2020 Edelman Finalist: Deutsche Bahn

On the Right Track: Deutsche Bahn Schedules Train Rotations Using Hypergraph Optimization

Deutsche Bahn (DB) uses novel operations research methods to optimize the rotations of its rolling stock in its cargo, regional, and long-distance passenger transport divisions. Advanced optimization methods allow DB to manage timetable changes in order to offer more and better services to its customers, cut greenhouse emissions, and enhance regularity. DB transports about 5.6 million people each day on trains throughout Germany, as well as 700,000 tons of goods. These are carried by over 1,400 long-distance trains, 22,000 regional passenger trains, and 2,800 cargo trains, which are operated by a fleet of 3,800 locomotives, 4,500 passenger coaches, more than 80,000 freight wagons, and over 4,000 railcars, among them 274 ICE high-speed trains.

With a constantly increasing number of trains and a continuously fluctuating demand on a limited infrastructure in a deregulated, competitive railway market, it becomes harder and harder to schedule these services. It is difficult to direct the trains through bottlenecks and around construction sites to avoid cancellations, deadhead trips, and orientation mismatches. To address the challenges of using its rolling stock at full capacity, Deutsche Bahn drafted a vision of reinventing railways: “Strong rail” is DB’s overarching strategy to become more efficient in operations, develop a more powerful organization, and stimulate innovations. The cornerstone of this plan is the development and implementation of a new generation of advanced operations research methods, to first and foremost schedule DB’s core asset: its rolling stock of locomotives, wagons, and railcars.

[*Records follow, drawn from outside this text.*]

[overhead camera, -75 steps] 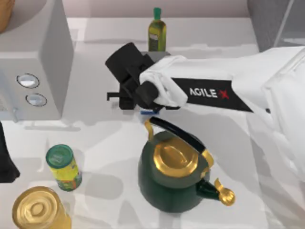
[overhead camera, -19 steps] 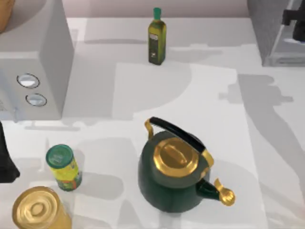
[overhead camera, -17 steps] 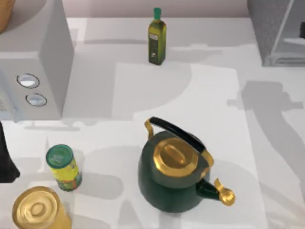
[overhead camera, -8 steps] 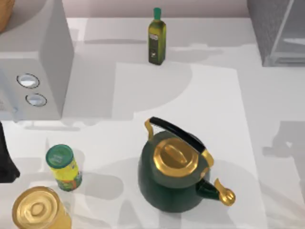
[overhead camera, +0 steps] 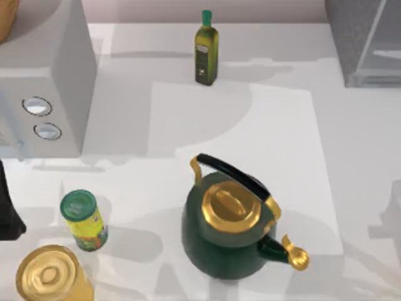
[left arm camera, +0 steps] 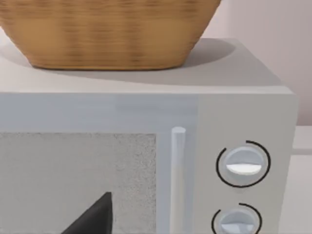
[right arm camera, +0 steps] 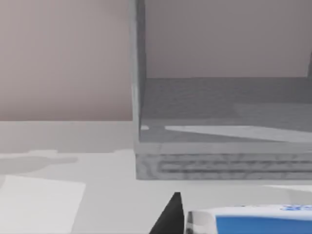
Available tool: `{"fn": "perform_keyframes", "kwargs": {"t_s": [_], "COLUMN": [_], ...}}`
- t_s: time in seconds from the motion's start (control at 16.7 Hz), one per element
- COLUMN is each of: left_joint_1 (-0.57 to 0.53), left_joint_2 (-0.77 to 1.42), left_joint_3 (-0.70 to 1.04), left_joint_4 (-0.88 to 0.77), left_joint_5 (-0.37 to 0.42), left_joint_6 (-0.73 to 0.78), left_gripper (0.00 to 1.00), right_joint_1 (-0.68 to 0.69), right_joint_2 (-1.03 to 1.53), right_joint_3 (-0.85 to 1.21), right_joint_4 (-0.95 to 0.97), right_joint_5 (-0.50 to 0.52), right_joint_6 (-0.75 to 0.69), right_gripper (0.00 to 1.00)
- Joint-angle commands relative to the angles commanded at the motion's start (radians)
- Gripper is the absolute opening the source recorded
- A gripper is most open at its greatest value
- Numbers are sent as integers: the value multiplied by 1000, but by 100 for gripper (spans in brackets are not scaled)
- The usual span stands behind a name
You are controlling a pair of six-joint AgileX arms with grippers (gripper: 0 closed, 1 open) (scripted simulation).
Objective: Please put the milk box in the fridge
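Note:
The milk box (right arm camera: 248, 222), blue and white, lies across the near edge of the right wrist view, close against the dark fingertip (right arm camera: 170, 217) of my right gripper, which looks shut on it. Beyond it the fridge (right arm camera: 219, 161) stands open, a speckled grey cabinet with a pale frame and a lit inside. From above, the fridge (overhead camera: 360, 44) is at the table's far right corner. My left arm (overhead camera: 7, 216) stays parked at the left edge.
A dark green kettle (overhead camera: 229, 229) with a gold lid stands in the middle front. An olive oil bottle (overhead camera: 206, 47) is at the back. A pale grey box with two dials (overhead camera: 47, 81) carries a basket (left arm camera: 107, 31). A green can (overhead camera: 83, 221) and a gold-lidded jar (overhead camera: 50, 276) sit front left.
My right arm, at the fridge a second ago, has left the top view. Its shadow has slid toward the table's front right edge. Nothing else has moved.

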Motion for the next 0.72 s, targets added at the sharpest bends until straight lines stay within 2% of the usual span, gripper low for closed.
{"fn": "perform_keyframes", "kwargs": {"t_s": [0.48, 0.72], "left_joint_1": [0, 0], "left_joint_2": [0, 0], "left_joint_3": [0, 0], "left_joint_4": [0, 0], "left_joint_5": [0, 0], "left_joint_6": [0, 0], "left_gripper": [100, 100], "right_joint_1": [-4, -19], "right_joint_2": [2, 149], "right_joint_3": [-6, 78], "right_joint_4": [11, 115], "right_joint_5": [-8, -40], "right_joint_6": [-2, 7], "right_gripper": [0, 0]}}
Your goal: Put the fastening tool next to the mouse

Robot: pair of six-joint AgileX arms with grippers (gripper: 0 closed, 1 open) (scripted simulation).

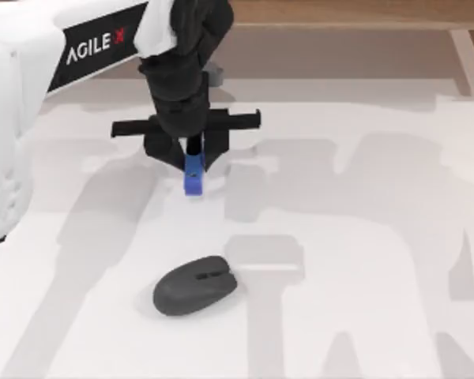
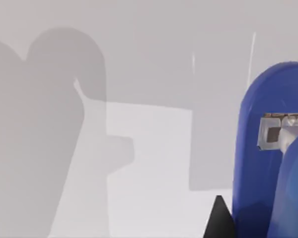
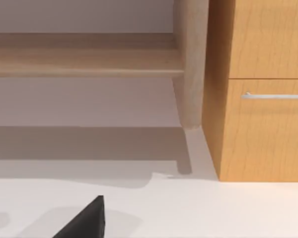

To this purpose, DB launched the development of a new train/locomotive rotation optimization system called FEO/LEO in 2008. In order to provide a company-wide planning platform for three divisions, the solution was implemented as a modular system around adaptable optimization kernels. These kernels were flexibly customized to suit a large variety of planning tasks. FEO/LEO is directly linked to DB legacy planning IT, such that a seamless workflow is ensured. A particular strength in FEO/LEO is an integrated feedback algorithm that allows planners to approach an aspired solution by applying minimal changes with respect to the planning constraints. This had a profound impact on the scheduling methodology at DB, which changed from constructive to analytical planning.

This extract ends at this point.